§ Required work
Every record below, from the first line to the last, is to be set down again exactly.

§ Information shown
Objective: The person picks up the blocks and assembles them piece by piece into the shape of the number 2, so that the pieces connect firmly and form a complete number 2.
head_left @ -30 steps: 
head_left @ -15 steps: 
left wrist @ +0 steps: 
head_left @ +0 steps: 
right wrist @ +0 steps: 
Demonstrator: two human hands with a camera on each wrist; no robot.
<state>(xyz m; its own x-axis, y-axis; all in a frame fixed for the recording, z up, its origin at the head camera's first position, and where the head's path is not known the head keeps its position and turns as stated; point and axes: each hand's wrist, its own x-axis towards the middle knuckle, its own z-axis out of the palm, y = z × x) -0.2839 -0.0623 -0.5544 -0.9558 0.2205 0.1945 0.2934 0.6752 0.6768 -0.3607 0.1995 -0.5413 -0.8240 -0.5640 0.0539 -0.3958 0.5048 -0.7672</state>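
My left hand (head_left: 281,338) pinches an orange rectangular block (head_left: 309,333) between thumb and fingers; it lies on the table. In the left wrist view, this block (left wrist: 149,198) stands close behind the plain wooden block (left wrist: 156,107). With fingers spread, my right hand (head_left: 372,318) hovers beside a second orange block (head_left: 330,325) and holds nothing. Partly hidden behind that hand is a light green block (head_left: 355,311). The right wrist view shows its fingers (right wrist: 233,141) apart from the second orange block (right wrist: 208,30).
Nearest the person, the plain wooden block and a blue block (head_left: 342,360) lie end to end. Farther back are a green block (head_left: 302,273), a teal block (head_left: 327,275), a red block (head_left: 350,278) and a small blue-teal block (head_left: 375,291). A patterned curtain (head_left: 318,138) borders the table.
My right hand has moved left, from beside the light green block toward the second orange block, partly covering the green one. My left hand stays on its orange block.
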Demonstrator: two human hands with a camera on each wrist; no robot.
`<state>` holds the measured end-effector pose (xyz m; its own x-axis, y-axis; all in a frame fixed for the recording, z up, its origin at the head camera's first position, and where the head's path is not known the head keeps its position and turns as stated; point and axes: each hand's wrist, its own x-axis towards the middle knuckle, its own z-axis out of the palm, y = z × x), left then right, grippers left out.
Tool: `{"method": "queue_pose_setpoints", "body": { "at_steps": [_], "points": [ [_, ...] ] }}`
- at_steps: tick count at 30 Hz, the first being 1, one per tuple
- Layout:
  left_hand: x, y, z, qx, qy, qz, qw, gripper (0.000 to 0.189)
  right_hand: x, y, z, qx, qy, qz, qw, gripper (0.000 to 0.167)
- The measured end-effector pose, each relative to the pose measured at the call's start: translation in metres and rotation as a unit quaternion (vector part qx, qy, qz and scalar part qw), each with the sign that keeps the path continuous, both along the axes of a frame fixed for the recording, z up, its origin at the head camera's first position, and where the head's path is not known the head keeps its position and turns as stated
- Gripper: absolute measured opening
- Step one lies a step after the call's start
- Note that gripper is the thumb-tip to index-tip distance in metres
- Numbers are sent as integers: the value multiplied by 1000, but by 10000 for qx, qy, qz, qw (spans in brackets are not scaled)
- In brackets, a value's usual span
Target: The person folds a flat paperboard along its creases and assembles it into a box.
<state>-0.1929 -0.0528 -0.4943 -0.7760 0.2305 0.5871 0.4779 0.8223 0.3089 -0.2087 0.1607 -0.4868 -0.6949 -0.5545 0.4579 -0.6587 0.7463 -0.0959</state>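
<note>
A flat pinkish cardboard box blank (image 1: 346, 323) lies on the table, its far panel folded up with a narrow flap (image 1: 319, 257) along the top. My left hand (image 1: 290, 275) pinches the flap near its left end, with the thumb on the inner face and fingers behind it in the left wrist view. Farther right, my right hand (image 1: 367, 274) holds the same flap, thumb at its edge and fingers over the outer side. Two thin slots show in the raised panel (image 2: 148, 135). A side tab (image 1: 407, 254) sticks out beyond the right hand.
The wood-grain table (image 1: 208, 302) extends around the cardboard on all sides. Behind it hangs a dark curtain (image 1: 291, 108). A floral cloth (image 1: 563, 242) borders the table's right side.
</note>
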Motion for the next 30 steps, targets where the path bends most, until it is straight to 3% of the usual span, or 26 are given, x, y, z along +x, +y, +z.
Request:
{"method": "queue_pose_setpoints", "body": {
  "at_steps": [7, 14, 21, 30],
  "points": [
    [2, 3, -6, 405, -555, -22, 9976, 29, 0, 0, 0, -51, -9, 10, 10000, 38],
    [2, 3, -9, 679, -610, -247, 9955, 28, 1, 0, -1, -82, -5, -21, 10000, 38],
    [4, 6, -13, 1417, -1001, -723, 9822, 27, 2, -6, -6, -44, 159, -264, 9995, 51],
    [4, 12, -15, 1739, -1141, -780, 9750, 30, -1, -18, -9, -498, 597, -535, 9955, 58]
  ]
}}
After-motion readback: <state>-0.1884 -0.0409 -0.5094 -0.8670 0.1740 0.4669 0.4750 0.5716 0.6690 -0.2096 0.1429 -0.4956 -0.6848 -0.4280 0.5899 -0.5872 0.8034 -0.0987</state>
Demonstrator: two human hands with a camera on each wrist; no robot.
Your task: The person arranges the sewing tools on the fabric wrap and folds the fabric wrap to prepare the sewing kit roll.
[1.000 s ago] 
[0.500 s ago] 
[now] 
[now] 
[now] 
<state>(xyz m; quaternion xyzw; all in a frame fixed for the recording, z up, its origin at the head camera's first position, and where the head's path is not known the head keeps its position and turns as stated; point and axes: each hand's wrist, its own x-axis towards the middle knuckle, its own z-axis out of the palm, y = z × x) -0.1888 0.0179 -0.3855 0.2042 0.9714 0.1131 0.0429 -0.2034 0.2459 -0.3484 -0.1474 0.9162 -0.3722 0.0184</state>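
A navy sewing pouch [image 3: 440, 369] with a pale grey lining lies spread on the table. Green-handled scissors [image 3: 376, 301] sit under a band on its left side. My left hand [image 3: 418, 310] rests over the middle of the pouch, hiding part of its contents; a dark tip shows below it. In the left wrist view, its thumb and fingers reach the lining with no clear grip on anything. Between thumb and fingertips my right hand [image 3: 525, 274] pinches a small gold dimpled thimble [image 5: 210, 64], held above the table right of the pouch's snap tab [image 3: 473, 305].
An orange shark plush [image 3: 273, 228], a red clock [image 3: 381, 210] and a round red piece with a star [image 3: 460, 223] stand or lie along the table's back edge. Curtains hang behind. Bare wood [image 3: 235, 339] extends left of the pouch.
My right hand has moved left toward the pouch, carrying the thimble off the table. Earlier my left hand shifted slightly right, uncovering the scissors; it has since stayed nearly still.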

§ Response area
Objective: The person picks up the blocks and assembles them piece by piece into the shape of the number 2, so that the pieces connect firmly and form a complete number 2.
head_left @ -30 steps: 
head_left @ -15 steps: 
left wrist @ +0 steps: 
head_left @ +0 steps: 
right wrist @ +0 steps: 
Demonstrator: two human hands with a camera on each wrist; no robot.
<state>(xyz m; its own x-axis, y-axis; all in a frame fixed for the recording, z up, its origin at the head camera's first position, and where the head's path is not known the head keeps its position and turns as stated; point and axes: each hand's wrist, its own x-axis towards the middle knuckle, its own z-axis out of the palm, y = z × x) -0.2839 -0.0623 -0.5544 -0.9558 0.2205 0.1945 0.2934 0.6752 0.6768 -0.3607 0.1995 -0.5413 -0.8240 -0.5640 0.0539 -0.3958 0.5048 -0.7672</state>
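My left hand (head_left: 281,338) pinches an orange rectangular block (head_left: 309,333) between thumb and fingers; it lies on the table. In the left wrist view, this block (left wrist: 149,198) stands close behind the plain wooden block (left wrist: 156,107). With fingers spread, my right hand (head_left: 372,318) hovers beside a second orange block (head_left: 330,325) and holds nothing. Partly hidden behind that hand is a light green block (head_left: 355,311). The right wrist view shows its fingers (right wrist: 233,141) apart from the second orange block (right wrist: 208,30).
Nearest the person, the plain wooden block and a blue block (head_left: 342,360) lie end to end. Farther back are a green block (head_left: 302,273), a teal block (head_left: 327,275), a red block (head_left: 350,278) and a small blue-teal block (head_left: 375,291). A patterned curtain (head_left: 318,138) borders the table.
My right hand has moved left, from beside the light green block toward the second orange block, partly covering the green one. My left hand stays on its orange block.
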Demonstrator: two human hands with a camera on each wrist; no robot.
`<state>` holds the measured end-effector pose (xyz m; its own x-axis, y-axis; all in a frame fixed for the recording, z up, its origin at the head camera's first position, and where the head's path is not known the head keeps its position and turns as stated; point and axes: each hand's wrist, its own x-axis towards the middle knuckle, its own z-axis out of the palm, y = z × x), left then right, grippers left out.
Tool: `{"method": "queue_pose_setpoints", "body": { "at_steps": [_], "points": [ [_, ...] ] }}`
- at_steps: tick count at 30 Hz, the first being 1, one per tuple
- Layout:
  left_hand: x, y, z, qx, qy, qz, qw, gripper (0.000 to 0.189)
  right_hand: x, y, z, qx, qy, qz, qw, gripper (0.000 to 0.167)
- The measured end-effector pose, each relative to the pose measured at the call's start: translation in metres and rotation as a unit quaternion (vector part qx, qy, qz and scalar part qw), each with the sign that keeps the path continuous, both along the axes of a frame fixed for the recording, z up, its origin at the head camera's first position, and where the head's path is not known the head keeps its position and turns as stated
- Gripper: absolute measured opening
- Step one lies a step after the call's start
- Note that gripper is the thumb-tip to index-tip distance in metres
- Numbers are sent as integers: the value multiplied by 1000, but by 10000 for qx, qy, qz, qw (spans in brackets are not scaled)
- In brackets, a value's usual span
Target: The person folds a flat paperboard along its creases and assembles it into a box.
<state>-0.1929 -0.0528 -0.4943 -0.7760 0.2305 0.5871 0.4779 0.8223 0.3089 -0.2087 0.1607 -0.4868 -0.6949 -0.5545 0.4579 -0.6587 0.7463 -0.0959</state>
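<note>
A flat pinkish cardboard box blank (image 1: 346, 323) lies on the table, its far panel folded up with a narrow flap (image 1: 319, 257) along the top. My left hand (image 1: 290, 275) pinches the flap near its left end, with the thumb on the inner face and fingers behind it in the left wrist view. Farther right, my right hand (image 1: 367, 274) holds the same flap, thumb at its edge and fingers over the outer side. Two thin slots show in the raised panel (image 2: 148, 135). A side tab (image 1: 407, 254) sticks out beyond the right hand.
The wood-grain table (image 1: 208, 302) extends around the cardboard on all sides. Behind it hangs a dark curtain (image 1: 291, 108). A floral cloth (image 1: 563, 242) borders the table's right side.
</note>
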Motion for the next 30 steps, targets where the path bends most, until it is straight to 3% of the usual span, or 26 are given, x, y, z along +x, +y, +z.
Request:
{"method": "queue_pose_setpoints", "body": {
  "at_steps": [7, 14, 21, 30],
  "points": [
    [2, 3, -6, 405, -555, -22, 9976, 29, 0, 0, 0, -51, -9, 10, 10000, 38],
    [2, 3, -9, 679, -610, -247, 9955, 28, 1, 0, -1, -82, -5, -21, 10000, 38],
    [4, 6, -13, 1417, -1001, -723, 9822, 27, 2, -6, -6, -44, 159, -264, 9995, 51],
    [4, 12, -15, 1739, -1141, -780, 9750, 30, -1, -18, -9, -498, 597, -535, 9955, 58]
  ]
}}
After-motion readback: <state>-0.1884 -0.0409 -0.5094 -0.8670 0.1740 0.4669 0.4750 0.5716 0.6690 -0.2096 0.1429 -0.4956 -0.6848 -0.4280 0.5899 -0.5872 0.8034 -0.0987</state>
Demonstrator: two human hands with a camera on each wrist; no robot.
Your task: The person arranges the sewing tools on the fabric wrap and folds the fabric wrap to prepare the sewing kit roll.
[1.000 s ago] 
[0.500 s ago] 
[now] 
[now] 
[now] 
<state>(xyz m; quaternion xyzw; all in a frame fixed for the recording, z up, its origin at the head camera's first position, and where the head's path is not known the head keeps its position and turns as stated; point and axes: each hand's wrist, its own x-axis towards the middle knuckle, its own z-axis out of the palm, y = z × x) -0.1888 0.0179 -0.3855 0.2042 0.9714 0.1131 0.0429 -0.2034 0.2459 -0.3484 -0.1474 0.9162 -0.3722 0.0184</state>
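A navy sewing pouch [image 3: 440, 369] with a pale grey lining lies spread on the table. Green-handled scissors [image 3: 376, 301] sit under a band on its left side. My left hand [image 3: 418, 310] rests over the middle of the pouch, hiding part of its contents; a dark tip shows below it. In the left wrist view, its thumb and fingers reach the lining with no clear grip on anything. Between thumb and fingertips my right hand [image 3: 525, 274] pinches a small gold dimpled thimble [image 5: 210, 64], held above the table right of the pouch's snap tab [image 3: 473, 305].
An orange shark plush [image 3: 273, 228], a red clock [image 3: 381, 210] and a round red piece with a star [image 3: 460, 223] stand or lie along the table's back edge. Curtains hang behind. Bare wood [image 3: 235, 339] extends left of the pouch.
My right hand has moved left toward the pouch, carrying the thimble off the table. Earlier my left hand shifted slightly right, uncovering the scissors; it has since stayed nearly still.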

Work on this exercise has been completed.